#### WORK ITEM
Copy whichever lines of the data hold the word "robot".
···
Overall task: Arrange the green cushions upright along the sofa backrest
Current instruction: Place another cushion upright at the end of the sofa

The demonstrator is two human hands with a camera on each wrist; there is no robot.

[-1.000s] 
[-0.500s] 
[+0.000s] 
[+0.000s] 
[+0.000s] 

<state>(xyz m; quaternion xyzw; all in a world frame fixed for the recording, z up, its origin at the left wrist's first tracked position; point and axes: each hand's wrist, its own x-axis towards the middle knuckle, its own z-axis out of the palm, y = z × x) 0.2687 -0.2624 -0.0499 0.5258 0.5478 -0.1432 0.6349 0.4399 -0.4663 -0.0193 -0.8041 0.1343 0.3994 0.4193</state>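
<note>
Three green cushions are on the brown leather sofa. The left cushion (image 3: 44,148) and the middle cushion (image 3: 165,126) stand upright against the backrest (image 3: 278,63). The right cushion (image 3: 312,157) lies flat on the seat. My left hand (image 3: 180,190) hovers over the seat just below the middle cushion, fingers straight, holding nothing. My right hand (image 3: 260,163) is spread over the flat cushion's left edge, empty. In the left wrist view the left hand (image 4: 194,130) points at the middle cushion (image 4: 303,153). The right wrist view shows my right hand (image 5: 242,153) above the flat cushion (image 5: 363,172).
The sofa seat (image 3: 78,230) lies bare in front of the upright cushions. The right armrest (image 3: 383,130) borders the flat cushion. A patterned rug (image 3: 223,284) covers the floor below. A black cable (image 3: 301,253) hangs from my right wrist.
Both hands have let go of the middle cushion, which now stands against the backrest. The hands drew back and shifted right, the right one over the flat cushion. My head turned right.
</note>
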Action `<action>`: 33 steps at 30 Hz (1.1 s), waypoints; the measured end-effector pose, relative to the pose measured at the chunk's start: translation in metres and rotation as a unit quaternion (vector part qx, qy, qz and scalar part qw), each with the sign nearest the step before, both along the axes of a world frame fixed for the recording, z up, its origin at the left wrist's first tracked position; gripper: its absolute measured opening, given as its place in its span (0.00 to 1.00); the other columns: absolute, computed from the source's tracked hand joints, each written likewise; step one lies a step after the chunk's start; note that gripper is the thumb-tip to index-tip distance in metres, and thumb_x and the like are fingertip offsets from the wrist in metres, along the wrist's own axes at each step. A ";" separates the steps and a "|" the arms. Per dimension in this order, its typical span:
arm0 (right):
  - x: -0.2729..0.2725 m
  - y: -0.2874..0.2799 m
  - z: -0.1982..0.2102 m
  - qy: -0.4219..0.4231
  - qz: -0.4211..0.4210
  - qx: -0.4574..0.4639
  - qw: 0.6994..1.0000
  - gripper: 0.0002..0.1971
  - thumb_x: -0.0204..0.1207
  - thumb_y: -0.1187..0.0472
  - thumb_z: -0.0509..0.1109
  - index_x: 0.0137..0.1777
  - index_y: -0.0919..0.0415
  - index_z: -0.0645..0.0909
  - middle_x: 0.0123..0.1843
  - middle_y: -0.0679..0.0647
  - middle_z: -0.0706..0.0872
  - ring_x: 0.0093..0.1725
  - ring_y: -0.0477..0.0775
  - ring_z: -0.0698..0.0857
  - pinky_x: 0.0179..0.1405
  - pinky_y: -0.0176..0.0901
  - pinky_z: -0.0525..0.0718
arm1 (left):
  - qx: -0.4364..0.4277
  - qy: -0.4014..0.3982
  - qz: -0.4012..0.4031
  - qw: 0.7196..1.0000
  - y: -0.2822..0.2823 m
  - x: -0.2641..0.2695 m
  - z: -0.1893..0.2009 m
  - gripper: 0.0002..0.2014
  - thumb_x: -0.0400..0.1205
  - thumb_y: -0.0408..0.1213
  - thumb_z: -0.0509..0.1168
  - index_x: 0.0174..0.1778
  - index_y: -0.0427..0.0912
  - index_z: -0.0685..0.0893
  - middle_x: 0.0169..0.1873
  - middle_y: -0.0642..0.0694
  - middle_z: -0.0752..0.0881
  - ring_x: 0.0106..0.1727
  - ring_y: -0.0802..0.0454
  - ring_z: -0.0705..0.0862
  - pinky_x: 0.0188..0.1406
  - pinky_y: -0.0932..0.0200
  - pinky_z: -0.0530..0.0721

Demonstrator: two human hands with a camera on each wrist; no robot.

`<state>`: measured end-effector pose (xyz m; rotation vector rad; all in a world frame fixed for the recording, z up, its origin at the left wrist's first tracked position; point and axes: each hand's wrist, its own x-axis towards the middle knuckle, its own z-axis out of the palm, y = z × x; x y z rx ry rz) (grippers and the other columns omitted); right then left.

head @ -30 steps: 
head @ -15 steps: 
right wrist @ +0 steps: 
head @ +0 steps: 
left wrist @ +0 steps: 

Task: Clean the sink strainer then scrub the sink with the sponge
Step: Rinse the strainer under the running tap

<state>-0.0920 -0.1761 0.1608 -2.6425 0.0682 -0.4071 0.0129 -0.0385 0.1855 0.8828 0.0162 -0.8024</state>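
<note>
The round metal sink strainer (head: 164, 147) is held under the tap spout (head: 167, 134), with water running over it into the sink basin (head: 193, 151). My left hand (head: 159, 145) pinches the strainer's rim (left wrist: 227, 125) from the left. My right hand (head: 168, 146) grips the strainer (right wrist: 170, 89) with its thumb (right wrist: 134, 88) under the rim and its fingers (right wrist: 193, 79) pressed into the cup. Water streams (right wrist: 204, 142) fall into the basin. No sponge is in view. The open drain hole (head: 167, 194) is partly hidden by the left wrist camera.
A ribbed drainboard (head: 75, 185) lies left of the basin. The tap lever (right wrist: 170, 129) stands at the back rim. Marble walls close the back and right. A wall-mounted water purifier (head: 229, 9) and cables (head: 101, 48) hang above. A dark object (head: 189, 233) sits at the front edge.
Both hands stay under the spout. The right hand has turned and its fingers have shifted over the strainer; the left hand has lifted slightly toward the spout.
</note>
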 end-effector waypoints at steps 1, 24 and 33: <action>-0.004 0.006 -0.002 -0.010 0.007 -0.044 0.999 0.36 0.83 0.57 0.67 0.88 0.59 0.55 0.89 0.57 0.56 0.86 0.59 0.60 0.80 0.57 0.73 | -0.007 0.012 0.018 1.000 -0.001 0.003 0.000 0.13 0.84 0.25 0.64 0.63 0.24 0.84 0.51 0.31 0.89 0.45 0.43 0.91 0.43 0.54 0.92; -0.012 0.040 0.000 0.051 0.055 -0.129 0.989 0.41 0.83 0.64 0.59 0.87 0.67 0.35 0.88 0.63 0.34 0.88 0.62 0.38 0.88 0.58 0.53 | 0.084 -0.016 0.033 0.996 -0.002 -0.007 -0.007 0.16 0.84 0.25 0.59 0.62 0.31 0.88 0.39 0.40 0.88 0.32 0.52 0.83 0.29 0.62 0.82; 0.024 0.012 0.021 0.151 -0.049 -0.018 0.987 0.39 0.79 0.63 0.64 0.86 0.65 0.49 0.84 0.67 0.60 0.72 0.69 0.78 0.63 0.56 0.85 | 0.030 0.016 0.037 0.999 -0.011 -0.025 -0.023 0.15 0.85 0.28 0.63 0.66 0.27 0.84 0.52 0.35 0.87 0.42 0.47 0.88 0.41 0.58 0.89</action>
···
#### WORKED SOLUTION
The demonstrator is two human hands with a camera on each wrist; there is no robot.
Demonstrator: two human hands with a camera on each wrist; no robot.

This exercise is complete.